Historien de la Franche-Comté, il est l'auteur de plusieurs ouvrages sur la musique et les traditions populaires franc-comtoises ainsi que de deux traités sur la libre-pensée, le Petit Catéchisme populaire du libre-penseur et le Petit Manuel des esprits forts.
Engagements féministes
Dès 1886, il adhère à la Société pour l'amélioration du sort de la femme, puis assiste au Congrès des droits des femmes en 1889 et est convié à l'organisation du Congrès général des sociétés féministes de [1].
En 1894, à la chambre des députés, il est le président du premier Groupe parlementaire pour le droit des femmes, puis entre 1898 et 1903, vice président de la Société pour l'amélioration du sort de la femme et la revendication de ses droits, puis membre d'honneur de l'Union fraternelle des femmes à partir de 1904, en assistant également à des réunions de la Ligue française des droits des femmes[1]. En 1905, il propose une loi visant à supprimer l'incapacité légale de la femme mariée[1].
Lors de l'assemblée générale du Conseil national des femmes françaises en 1908, il prononce un discours en tant qu'invité d'honneur, et la même année, il est fait membre orateur du comité d'honneur du Congrès national des droits et du suffrage des femmes[1]. L'année suivante, lorsque le Groupe français d'études féministes s'ouvre aux hommes, il est élu à son comité[1]. En 1912, il propose une loi sur le régime de séparation des biens dans le mariage[1].
Apôtre de l'anticléricalisme, il est le fondateur de la Société pour la liberté des enterrements civils.
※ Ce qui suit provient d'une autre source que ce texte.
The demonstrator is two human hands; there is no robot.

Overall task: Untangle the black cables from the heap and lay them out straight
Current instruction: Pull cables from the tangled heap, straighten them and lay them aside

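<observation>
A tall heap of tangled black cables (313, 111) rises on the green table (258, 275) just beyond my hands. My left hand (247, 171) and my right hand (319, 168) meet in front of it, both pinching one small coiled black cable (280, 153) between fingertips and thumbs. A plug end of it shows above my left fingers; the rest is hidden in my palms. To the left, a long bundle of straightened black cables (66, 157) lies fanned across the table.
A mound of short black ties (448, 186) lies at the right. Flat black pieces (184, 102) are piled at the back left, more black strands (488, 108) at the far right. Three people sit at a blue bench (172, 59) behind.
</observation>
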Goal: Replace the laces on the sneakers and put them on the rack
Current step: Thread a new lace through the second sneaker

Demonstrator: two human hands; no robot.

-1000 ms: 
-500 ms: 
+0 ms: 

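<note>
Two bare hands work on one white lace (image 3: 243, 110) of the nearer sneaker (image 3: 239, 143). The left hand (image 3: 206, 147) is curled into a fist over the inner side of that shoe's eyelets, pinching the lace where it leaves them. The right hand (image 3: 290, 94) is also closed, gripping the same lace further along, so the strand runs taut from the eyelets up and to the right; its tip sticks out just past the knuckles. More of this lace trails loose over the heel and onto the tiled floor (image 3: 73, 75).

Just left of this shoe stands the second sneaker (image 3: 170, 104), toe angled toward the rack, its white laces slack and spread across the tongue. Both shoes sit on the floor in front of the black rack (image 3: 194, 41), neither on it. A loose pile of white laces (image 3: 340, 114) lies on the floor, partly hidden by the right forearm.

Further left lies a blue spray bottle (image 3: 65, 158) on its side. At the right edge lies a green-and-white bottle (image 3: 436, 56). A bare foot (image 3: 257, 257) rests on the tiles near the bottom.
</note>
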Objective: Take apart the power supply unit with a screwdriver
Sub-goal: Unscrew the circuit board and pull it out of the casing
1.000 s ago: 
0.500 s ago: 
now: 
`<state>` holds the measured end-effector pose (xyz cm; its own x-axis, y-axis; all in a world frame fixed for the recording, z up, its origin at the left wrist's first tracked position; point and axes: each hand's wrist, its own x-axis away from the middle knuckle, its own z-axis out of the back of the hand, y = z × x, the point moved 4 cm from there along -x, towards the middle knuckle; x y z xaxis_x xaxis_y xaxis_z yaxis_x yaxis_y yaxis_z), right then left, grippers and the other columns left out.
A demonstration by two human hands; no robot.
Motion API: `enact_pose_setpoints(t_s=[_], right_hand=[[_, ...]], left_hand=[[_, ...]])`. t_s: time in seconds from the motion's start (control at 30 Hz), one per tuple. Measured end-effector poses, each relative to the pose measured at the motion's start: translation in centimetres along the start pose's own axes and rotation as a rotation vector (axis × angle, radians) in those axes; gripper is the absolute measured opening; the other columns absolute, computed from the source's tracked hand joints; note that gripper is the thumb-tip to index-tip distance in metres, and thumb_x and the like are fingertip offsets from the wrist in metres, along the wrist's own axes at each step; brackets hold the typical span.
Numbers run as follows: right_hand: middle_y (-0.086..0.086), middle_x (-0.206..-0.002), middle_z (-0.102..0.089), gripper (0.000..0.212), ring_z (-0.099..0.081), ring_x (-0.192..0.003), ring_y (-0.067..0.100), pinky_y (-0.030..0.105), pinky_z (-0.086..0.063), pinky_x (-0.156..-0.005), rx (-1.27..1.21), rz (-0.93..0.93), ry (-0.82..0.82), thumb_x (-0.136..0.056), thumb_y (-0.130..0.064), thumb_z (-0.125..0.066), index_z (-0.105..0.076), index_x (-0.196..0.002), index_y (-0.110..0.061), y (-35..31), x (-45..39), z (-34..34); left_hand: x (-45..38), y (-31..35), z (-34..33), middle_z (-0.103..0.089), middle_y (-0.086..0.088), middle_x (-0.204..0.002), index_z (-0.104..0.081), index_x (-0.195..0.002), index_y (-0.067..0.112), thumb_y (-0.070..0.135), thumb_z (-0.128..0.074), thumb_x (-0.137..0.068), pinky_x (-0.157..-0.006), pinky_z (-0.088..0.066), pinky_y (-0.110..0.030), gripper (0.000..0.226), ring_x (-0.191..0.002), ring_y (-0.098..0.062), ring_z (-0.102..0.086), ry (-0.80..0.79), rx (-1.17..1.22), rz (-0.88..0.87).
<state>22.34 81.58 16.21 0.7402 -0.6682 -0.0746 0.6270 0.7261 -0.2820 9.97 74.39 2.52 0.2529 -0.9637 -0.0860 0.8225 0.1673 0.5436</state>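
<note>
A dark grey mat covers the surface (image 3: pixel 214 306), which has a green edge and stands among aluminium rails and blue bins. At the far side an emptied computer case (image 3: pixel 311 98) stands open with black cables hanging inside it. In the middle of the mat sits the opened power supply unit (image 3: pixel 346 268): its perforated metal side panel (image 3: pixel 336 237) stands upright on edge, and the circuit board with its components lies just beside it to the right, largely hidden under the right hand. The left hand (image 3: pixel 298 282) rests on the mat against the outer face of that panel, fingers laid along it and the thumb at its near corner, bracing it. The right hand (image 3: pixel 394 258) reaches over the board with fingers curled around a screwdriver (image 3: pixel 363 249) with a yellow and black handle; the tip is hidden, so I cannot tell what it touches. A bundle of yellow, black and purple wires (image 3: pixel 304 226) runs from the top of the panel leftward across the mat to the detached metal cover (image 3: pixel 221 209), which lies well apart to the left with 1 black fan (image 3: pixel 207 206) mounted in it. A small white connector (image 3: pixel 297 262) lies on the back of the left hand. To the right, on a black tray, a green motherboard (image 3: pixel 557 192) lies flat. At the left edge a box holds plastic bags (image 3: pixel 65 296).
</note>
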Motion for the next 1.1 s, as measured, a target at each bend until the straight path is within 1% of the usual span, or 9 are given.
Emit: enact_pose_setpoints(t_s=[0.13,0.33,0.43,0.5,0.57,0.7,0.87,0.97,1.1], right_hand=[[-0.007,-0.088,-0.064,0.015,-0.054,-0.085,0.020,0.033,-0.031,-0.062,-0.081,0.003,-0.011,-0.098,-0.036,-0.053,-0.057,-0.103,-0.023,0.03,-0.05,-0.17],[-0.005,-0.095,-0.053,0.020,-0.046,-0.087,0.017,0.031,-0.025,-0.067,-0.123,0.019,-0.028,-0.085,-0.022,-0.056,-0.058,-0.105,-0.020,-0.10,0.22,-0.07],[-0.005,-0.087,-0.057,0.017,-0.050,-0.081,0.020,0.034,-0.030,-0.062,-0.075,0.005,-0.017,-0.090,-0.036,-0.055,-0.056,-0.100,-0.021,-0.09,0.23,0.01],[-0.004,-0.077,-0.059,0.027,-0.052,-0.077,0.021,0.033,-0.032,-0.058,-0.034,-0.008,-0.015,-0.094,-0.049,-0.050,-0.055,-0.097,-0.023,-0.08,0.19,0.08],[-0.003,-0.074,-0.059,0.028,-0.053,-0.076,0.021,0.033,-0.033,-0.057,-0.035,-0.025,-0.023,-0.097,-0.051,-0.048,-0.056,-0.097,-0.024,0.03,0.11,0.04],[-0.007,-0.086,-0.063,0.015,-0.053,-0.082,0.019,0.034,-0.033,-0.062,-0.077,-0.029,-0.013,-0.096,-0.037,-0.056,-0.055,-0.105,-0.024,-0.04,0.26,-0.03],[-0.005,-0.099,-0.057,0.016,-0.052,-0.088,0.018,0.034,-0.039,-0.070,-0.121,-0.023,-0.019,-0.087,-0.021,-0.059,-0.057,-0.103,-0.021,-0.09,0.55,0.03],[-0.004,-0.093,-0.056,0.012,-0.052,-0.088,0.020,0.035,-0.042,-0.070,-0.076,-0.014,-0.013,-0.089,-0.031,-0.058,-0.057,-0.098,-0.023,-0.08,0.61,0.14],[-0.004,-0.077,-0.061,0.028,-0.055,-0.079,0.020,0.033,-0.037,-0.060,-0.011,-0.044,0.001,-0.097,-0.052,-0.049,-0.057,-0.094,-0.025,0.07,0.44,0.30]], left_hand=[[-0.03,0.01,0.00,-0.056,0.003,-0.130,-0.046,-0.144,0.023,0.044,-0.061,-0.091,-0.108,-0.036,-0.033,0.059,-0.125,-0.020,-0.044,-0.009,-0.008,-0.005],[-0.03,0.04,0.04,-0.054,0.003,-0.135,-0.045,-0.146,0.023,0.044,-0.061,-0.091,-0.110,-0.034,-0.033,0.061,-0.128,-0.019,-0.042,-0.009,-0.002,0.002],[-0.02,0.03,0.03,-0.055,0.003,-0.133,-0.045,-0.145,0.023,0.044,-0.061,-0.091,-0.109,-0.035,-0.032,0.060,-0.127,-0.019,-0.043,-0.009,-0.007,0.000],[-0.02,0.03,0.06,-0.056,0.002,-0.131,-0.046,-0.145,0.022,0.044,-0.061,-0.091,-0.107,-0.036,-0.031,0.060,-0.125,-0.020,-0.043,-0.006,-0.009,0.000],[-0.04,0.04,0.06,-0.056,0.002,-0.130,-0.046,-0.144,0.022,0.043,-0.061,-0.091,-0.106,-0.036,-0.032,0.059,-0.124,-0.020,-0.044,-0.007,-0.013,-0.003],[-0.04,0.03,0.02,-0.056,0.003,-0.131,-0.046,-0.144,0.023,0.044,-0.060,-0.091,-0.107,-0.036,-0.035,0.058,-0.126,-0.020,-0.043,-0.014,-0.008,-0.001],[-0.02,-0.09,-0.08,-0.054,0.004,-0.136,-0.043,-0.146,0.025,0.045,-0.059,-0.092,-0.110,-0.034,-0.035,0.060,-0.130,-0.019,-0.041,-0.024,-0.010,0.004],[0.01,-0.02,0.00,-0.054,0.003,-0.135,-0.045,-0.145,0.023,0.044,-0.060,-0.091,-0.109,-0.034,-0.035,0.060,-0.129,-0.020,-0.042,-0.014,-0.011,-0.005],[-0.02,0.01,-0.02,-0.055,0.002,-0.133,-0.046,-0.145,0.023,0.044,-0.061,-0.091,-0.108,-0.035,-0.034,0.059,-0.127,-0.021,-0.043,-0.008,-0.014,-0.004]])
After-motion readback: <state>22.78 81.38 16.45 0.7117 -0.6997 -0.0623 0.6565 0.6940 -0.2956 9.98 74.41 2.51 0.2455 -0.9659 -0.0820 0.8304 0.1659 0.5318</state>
Il s'est opposé aux votes des femmes dans un contexte où la majorité des députés socialistes et radicaux l'ont fait, par intérêt électoral puisque l'on considérait à l'époque que les femmes étaient sous influence religieuse et donc de droite.[réf. nécessaire]
Vie privée et mort
En 1868, il épouse Justine Collette (1850-1937) à Paris, fille du peintre et graveur Alexandre Collette.
Postérité
Une place de Besançon porte son nom.

Un Espace lui est dédié depuis le 24 Octobre 2015 à la source du Lison à Nans sous Sainte Anne.